DESCRIPTION OF THE TASK: Go through the lines below and retype each one exactly.

----- RECORDED DATA

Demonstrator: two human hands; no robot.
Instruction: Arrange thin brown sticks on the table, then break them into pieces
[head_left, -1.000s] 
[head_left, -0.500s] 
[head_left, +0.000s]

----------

TASK ANSWER:
Demonstrator: two human hands; no robot.
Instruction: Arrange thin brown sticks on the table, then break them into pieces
[head_left, -1.000s] 
[head_left, -0.500s] 
[head_left, +0.000s]

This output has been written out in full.